Jonathan Fryer

Writer, Lecturer, Broadcaster and Liberal Democrat Politician

Loving Vincent

Posted by jonathanfryer on Wednesday, 18th October, 2017

Loving VincentVincent Van Gogh (1853-1890), the Dutch post-Impressionist painter, is today recognised as one of the fathers of Modern Art, though in his day his work was derided by all but a few devoted supporters, including his brother and the subject of one of his finest portraits, Dr Gachet. He sold precisely one of his 800 or so canvases before dying from a gunshot wound to the chest, usually presumed to be self-inflicted. But in the extraordinary hand-painted full-length feature film, Loving Vincent, now on release in the UK< the directors Dorota Kobiela and Hugh Welchman, an alternative explanation of the artist’s demise is the centre of speculation: that he was accidentally shot by a gang of boys who had been tormenting him for some time.
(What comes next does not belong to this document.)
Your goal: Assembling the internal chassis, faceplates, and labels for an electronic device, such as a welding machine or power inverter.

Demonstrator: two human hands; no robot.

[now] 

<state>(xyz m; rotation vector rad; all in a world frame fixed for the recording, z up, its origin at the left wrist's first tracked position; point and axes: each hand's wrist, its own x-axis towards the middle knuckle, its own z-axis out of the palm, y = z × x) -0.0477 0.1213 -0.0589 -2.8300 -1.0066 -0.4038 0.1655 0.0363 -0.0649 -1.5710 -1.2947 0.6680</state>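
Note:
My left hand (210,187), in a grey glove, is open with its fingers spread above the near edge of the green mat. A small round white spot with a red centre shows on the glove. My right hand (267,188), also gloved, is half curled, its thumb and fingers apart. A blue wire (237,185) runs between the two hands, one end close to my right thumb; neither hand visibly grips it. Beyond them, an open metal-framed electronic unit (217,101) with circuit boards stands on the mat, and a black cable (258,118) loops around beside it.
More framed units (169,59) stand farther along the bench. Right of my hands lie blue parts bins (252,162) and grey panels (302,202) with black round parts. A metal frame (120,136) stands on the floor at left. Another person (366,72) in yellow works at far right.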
But what is truly original in this film is the way that an essentially new genre of hand-painted animated film using actors and backdrops of Van Gogh’s own work has been created. Apparently it took seven years to make, with a hundred painters working on it — a genuine labour of love. It is also a wonderful example of European film cooperation — with Poland in the lead — underlining just how valuable such transnational work within the EU can be. The film is visually seductive, sensitively handled and the provincial English and Irish accents of several of the lead performers give an added flavour of alternative authenticity.